2. Theology and Social Theory (1990), John Milbank
3. A Theology of Liberation (1971), Gustavo Gutierrez
4. Political Theology (1922), Carl Schmitt
5. The Politics of Jesus (1972), John Howard Yoder
6. Selected Writings (1913-1940), Walter Benjamin
7. The King’s Two Bodies: A Study in Mediaeval Political Theology (1957), Ernst Kantorowicz
8. The Crucified God (1973), Jürgen Moltmann
9. Saeculum (1970), R. A. Markus
10. Theology for the Social Gospel (1917), Walter Rauschenbusch
11. Theological Tractates (1925-1937), Erik Peterson
12. After Christendom (1991), Stanley Hauerwas
13. Black Theology and Black Power (1969), James Cone
14. Christ and Culture (1951), H. Richard Niebuhr
15. I See Satan Fall Like Lightning (1999), Rene Girard
16. The Desire of the Nations (1999), Oliver O’Donovan
17. Christ, Justice, and Peace (1992), Eberhard Jüngel
18. A Secular Age (2009), Charles Taylor
19. Torture and the Eucharist (1998), William Cavanaugh
20. Homo Sacer (1995), Giorgio Agamben
Missing from this list, of course, are some of the most influential critics of political theology: Hans Blumenberg’s The Legitimacy of the Modern Age (1966), Marcel Gauchet’s The Disenchantment of the World (1985), or Mark Lilla’s The Stillborn God (2007).
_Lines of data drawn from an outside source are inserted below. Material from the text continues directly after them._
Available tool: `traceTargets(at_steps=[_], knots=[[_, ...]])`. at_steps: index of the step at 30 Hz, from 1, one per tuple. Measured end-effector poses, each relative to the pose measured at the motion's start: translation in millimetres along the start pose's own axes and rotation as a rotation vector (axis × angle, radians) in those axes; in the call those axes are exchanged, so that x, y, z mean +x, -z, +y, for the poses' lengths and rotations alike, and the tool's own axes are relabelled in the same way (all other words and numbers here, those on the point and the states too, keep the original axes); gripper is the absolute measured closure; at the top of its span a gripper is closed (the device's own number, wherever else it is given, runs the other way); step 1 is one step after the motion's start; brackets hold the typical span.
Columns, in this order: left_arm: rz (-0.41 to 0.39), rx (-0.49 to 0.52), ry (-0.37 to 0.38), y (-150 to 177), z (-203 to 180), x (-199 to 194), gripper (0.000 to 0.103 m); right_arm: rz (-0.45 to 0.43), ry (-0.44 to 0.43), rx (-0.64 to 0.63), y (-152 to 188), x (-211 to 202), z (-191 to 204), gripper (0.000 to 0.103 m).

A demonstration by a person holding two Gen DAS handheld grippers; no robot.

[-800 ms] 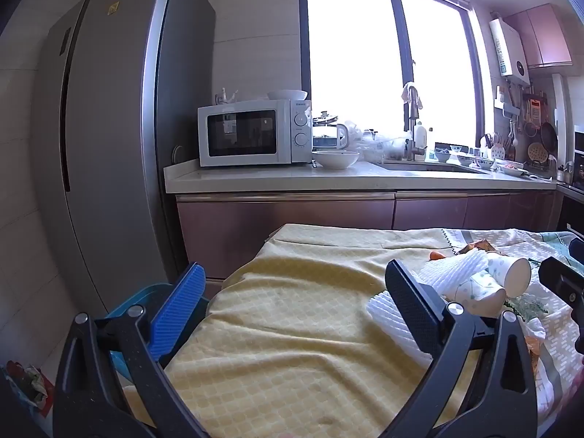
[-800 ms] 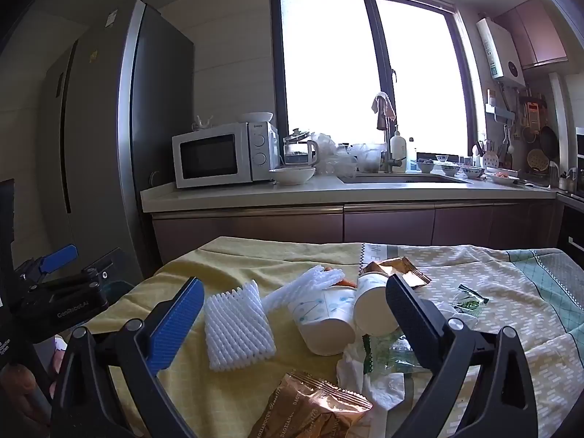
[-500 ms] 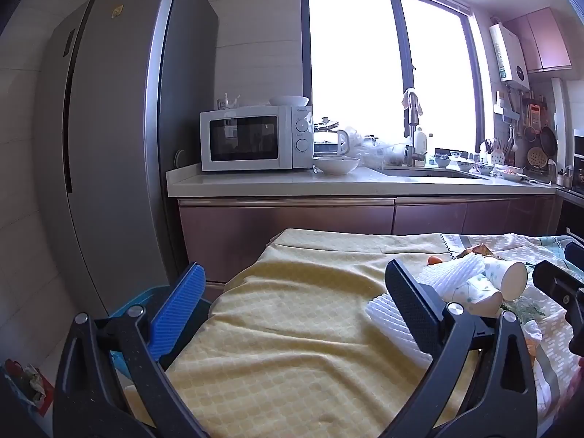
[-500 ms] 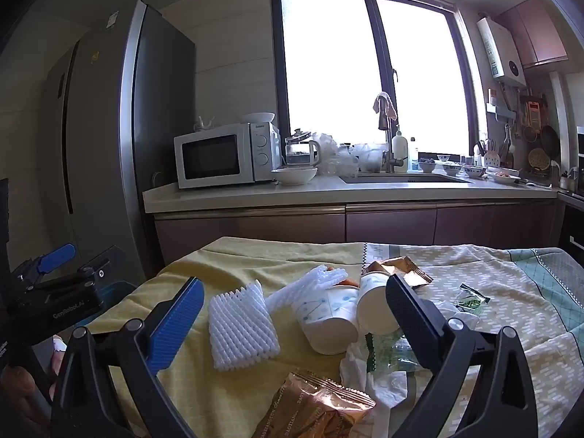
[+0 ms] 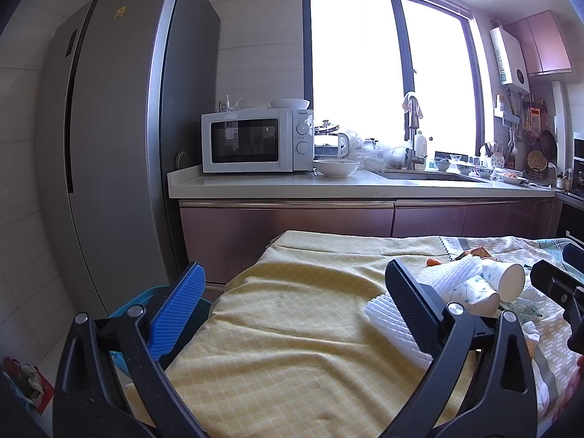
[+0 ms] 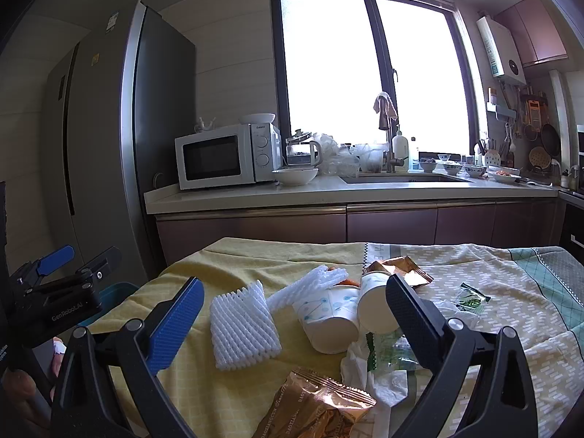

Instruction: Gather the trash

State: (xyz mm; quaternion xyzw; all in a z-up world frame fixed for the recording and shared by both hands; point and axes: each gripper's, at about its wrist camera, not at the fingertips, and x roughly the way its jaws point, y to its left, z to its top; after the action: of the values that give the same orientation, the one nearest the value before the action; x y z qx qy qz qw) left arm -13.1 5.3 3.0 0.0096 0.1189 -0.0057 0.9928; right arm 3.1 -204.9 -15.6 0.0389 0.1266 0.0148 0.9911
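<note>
Trash lies on a table with a yellow cloth (image 6: 233, 266): a white foam net sleeve (image 6: 242, 326), a second foam sleeve (image 6: 310, 286), two tipped paper cups (image 6: 330, 323) (image 6: 376, 308), a gold snack wrapper (image 6: 321, 408), another gold wrapper (image 6: 398, 270), a crumpled tissue with a green packet (image 6: 383, 361) and a small green packet (image 6: 471, 301). My right gripper (image 6: 292, 317) is open and empty just above the pile. My left gripper (image 5: 292, 303) is open and empty over the bare cloth, left of the foam (image 5: 387, 314) and the cups (image 5: 503, 281).
A blue bin (image 5: 146, 303) stands on the floor at the table's left edge, below my left gripper. A tall grey fridge (image 5: 120, 146) is to the left. The counter (image 5: 328, 186) behind holds a microwave (image 5: 255, 140), a bowl and a sink.
Both views have shifted slightly, with the scene drifting a little down and right as the grippers lift and ease back. Nothing on the table has moved.
</note>
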Motion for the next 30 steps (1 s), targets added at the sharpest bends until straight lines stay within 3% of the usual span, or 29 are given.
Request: traceTargets(at_steps=[30], knots=[[-0.017,0.004,0.005,1.3,-2.0,-5.9,0.006,0.006,-0.017,0.010,1.1,2.2,-1.3,0.007]])
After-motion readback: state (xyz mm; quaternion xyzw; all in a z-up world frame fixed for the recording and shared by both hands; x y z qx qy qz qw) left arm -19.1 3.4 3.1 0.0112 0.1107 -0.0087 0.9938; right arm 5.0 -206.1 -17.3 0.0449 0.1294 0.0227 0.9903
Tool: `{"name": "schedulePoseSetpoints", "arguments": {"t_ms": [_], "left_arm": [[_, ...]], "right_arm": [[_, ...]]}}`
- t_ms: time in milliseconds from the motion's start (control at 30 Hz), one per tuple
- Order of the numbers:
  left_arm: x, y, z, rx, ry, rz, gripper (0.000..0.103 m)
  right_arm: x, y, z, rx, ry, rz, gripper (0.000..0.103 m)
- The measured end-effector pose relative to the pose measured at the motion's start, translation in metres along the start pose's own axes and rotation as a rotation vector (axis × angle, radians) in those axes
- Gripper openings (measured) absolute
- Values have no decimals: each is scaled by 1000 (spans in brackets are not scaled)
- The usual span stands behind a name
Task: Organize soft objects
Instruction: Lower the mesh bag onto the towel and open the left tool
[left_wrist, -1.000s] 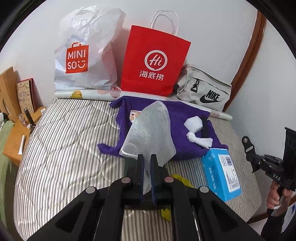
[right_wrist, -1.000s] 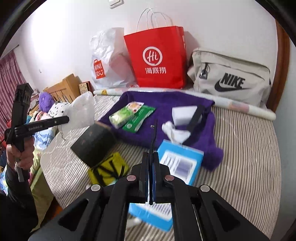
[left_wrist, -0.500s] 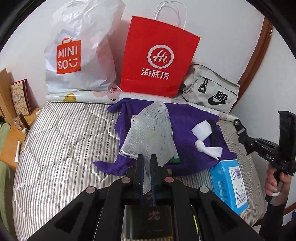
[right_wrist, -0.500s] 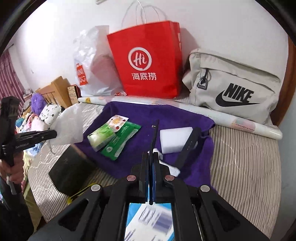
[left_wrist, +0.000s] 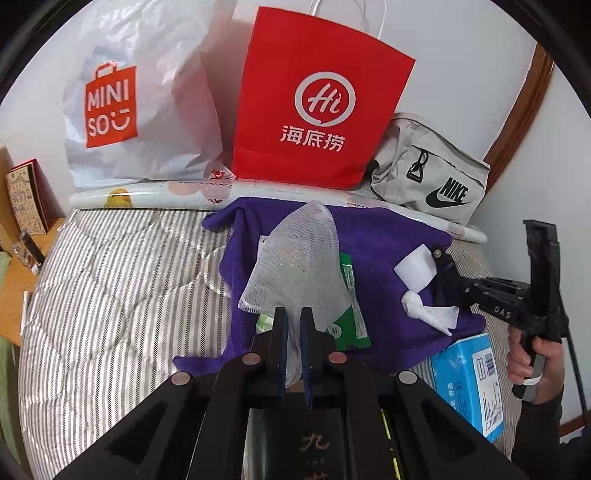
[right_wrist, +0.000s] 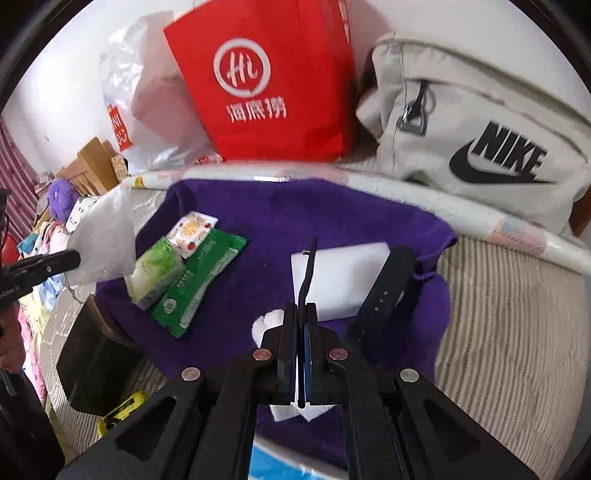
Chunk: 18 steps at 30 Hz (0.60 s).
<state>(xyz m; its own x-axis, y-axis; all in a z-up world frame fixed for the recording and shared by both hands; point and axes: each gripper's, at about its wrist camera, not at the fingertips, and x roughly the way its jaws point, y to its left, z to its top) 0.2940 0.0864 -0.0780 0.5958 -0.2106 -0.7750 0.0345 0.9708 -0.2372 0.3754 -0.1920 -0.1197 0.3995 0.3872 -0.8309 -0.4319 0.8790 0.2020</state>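
Note:
My left gripper (left_wrist: 292, 314) is shut on a white mesh net (left_wrist: 299, 258) and holds it up over the purple towel (left_wrist: 384, 240) spread on the striped bed. My right gripper (right_wrist: 301, 308) is shut on a thin black strap (right_wrist: 308, 269) above the towel (right_wrist: 295, 210). On the towel lie a white foam block (right_wrist: 343, 280), a black watch band (right_wrist: 388, 291), a crumpled white tissue (left_wrist: 428, 314), green wet-wipe packs (right_wrist: 195, 284) and a small fruit-print pack (right_wrist: 192, 230). The net and the left gripper show at the left of the right wrist view (right_wrist: 103, 240).
A red paper bag (left_wrist: 314, 99), a white Miniso bag (left_wrist: 136, 99) and a grey Nike bag (right_wrist: 480, 129) stand against the wall behind a rolled mat (left_wrist: 155, 194). A blue box (left_wrist: 469, 380) and a black box (right_wrist: 92, 369) lie near the bed's front edge.
Both grippers have moved forward over the purple towel, each holding its item. The right gripper now hangs over the foam block and tissue; the net is over the wipe packs.

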Motion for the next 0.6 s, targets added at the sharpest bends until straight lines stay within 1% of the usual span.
{"name": "schedulePoseSetpoints", "arguments": {"t_ms": [133,233,400,500,567,600], "left_arm": [[8,-4,5,14,8,1,7],[15,-6,9,19,18,4,7],[29,-11,16,25,41,-7,7],[38,-14,20,24,56,-22,7],[44,-17,23,29,68,-30,7],[47,-18,24,28,71,-30,7]], "right_arm": [[13,-4,0,8,27,5,3],[18,-8,-1,8,52,6,5],[15,-8,-1,-20,50,-11,8],[11,-7,0,-37,39,-31,17],[9,-7,1,-49,28,-42,27],[8,-7,1,-52,24,-51,30]]}}
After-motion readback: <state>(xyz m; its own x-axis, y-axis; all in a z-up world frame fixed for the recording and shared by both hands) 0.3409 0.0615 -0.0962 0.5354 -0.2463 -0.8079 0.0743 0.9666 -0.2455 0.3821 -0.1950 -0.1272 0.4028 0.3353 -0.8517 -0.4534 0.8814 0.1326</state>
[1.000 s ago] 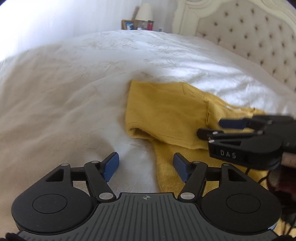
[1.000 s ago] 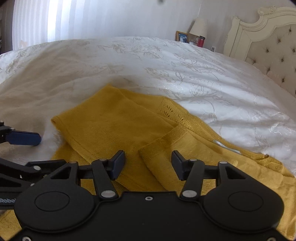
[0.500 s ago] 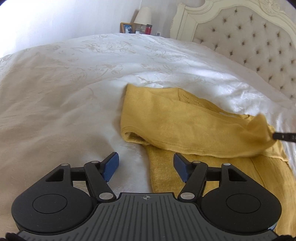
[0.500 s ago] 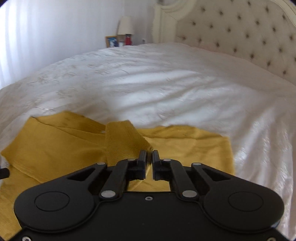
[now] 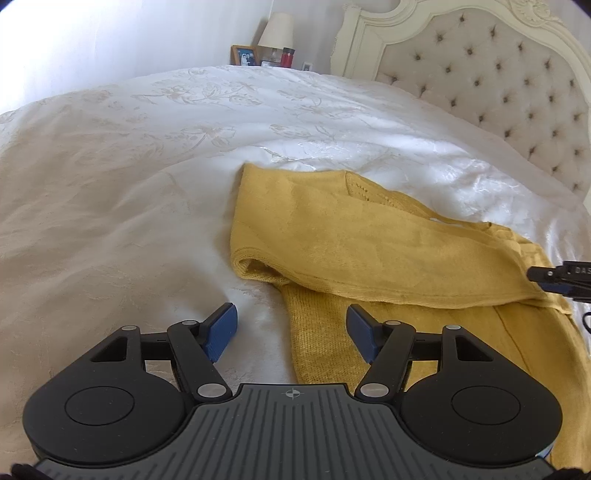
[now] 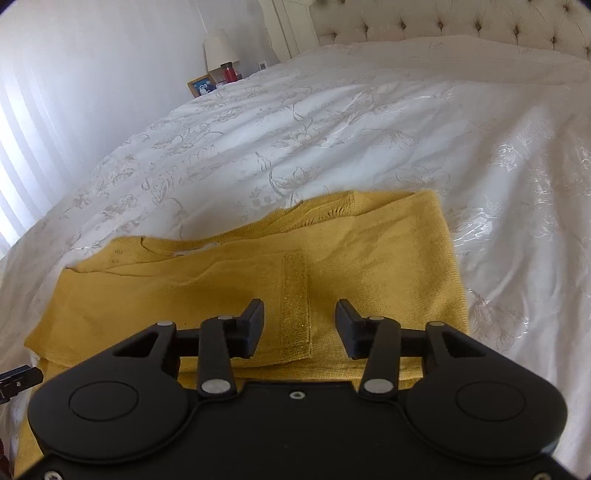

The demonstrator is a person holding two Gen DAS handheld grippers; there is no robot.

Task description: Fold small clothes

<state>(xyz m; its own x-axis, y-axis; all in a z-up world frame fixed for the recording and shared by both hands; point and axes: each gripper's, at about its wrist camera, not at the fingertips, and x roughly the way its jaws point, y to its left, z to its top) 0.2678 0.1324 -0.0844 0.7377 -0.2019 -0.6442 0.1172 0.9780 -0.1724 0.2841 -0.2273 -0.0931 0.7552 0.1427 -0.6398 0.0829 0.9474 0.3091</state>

But included are internal critiques, from scholars who argue for “secular political theologies”, like Peterson and Markus, who are wary of the reassertion of Christianity as the source of political theory. Also excluded are the obviously important works of Islamic political theology, most infamously Sayyid Qutb’s In the Shade of the Qur’an (1951-1965). Most (but not all!) of the authors I list belong to (quite heterogeneous!) Christian traditions of political theology. I include the Jewish messianism of Walter Benjamin, but not the anthropology of secularism from an Islamic perspective that one finds in Talal Asad’s Formations of the Secular (2003). This, however, is because of my sense of a deeper Jewish assimilation into European culture that allows for more “Judeo-Christian” than “Abrahamic” overlap in the Western political theology tradition.